Could you set down exactly the lines in the records below between the line holding "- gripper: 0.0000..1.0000" and the line holding "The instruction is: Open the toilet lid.", inclusive?

Stored data

+--

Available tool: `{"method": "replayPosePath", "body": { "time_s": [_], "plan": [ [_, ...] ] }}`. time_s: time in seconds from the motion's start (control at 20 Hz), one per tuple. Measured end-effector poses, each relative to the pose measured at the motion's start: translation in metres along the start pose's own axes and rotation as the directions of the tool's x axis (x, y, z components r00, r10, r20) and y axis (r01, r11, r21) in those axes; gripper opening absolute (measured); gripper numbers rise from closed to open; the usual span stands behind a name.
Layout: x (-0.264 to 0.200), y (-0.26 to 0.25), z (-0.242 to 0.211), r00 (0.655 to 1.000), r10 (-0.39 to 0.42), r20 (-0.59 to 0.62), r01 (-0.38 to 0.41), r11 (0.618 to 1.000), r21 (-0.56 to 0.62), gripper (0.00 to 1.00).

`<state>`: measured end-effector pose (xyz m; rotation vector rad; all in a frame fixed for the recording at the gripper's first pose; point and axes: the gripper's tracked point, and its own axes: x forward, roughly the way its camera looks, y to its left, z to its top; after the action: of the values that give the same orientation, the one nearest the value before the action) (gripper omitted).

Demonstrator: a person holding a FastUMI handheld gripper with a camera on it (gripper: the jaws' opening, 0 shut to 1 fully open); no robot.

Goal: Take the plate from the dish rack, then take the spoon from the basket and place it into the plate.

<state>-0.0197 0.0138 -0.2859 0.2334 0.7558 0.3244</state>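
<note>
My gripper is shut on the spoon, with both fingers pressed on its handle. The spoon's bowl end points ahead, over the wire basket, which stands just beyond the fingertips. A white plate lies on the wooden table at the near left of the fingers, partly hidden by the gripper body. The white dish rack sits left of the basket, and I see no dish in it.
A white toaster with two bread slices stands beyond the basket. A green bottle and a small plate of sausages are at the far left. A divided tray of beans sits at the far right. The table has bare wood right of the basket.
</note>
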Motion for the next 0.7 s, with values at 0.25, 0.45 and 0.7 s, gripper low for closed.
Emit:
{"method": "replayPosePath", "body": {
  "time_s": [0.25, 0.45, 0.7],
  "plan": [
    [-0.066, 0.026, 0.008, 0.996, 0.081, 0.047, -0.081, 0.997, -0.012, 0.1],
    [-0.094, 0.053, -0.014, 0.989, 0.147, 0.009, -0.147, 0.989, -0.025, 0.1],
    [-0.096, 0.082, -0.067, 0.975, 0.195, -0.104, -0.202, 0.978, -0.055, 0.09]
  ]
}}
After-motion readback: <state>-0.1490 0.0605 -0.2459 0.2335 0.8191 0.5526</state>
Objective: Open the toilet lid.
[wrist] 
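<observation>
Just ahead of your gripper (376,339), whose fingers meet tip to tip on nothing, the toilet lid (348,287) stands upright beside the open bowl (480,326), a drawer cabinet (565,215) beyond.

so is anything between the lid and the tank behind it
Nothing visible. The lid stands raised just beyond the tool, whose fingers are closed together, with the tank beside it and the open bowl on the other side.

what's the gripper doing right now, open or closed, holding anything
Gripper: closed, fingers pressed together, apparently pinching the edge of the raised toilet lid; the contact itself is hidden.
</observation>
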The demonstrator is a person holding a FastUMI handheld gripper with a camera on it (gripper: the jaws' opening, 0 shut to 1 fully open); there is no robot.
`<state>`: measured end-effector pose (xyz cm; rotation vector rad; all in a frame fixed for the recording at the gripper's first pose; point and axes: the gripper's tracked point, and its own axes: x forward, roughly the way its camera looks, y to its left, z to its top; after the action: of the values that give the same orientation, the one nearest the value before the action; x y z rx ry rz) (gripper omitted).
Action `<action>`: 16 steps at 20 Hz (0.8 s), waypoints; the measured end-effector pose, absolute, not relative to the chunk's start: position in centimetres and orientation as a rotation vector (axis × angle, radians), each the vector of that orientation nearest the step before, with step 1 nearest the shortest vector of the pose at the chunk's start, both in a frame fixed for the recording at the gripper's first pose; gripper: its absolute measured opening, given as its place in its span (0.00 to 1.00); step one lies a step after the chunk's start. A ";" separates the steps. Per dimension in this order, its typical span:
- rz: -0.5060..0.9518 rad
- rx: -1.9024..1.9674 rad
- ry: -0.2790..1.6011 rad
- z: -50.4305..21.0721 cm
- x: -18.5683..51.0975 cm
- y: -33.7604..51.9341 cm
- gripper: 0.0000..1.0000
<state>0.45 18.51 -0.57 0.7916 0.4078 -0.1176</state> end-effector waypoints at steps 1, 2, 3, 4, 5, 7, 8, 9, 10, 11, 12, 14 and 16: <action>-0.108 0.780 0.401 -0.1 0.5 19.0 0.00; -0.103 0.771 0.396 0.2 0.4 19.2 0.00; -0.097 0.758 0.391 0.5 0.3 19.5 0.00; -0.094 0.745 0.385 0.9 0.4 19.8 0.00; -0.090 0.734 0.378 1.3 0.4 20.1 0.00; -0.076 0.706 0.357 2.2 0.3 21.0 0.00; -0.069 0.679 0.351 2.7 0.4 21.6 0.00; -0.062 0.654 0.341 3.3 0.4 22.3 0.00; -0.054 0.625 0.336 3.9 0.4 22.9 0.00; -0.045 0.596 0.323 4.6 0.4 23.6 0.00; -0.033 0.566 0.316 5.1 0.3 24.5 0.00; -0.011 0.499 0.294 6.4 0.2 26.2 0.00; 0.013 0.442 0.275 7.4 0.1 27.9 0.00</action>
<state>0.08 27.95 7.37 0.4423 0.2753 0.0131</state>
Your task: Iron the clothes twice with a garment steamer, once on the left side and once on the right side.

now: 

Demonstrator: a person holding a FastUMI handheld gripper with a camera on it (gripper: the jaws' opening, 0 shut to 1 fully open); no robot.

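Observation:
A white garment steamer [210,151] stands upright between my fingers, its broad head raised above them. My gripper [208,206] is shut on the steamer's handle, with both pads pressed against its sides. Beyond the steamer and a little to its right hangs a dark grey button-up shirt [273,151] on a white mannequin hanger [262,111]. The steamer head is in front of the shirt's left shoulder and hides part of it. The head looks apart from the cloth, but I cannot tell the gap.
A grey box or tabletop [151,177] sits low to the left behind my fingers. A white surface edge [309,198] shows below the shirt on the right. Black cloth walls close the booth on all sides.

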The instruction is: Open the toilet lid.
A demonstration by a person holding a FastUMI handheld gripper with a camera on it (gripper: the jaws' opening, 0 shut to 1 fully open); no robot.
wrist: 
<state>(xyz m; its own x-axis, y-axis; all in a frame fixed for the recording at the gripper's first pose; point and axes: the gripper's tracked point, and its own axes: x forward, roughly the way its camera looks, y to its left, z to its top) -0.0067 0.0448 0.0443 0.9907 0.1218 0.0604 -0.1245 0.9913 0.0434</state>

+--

§ Answer for this exercise:
- gripper: 0.0000..1.0000
<state>0.45 18.51 -0.57 0.7916 0.4078 -0.1176</state> end-effector waypoints at steps 1, 2, 3, 4, 5, 7, 8, 9, 10, 11, 12, 14 and 16: <action>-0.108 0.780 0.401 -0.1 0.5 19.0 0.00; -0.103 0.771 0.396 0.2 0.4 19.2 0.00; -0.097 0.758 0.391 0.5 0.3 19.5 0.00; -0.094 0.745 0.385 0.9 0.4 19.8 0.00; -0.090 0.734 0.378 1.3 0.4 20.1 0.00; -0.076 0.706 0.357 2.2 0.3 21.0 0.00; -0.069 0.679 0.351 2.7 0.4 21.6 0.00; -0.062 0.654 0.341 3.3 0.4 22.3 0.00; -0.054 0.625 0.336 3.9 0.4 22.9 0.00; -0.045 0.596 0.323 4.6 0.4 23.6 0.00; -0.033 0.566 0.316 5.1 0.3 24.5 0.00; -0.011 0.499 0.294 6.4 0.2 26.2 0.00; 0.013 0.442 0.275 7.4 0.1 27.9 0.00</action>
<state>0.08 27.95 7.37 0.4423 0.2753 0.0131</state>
Your task: Iron the clothes twice with a garment steamer, once on the left side and once on the right side.

now: 

Demonstrator: a person holding a FastUMI handheld gripper with a camera on it (gripper: the jaws' opening, 0 shut to 1 fully open); no robot.

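Observation:
A white garment steamer [210,151] stands upright between my fingers, its broad head raised above them. My gripper [208,206] is shut on the steamer's handle, with both pads pressed against its sides. Beyond the steamer and a little to its right hangs a dark grey button-up shirt [273,151] on a white mannequin hanger [262,111]. The steamer head is in front of the shirt's left shoulder and hides part of it. The head looks apart from the cloth, but I cannot tell the gap.
A grey box or tabletop [151,177] sits low to the left behind my fingers. A white surface edge [309,198] shows below the shirt on the right. Black cloth walls close the booth on all sides.
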
The instruction is: Open the toilet lid.

The answer has nothing more to it.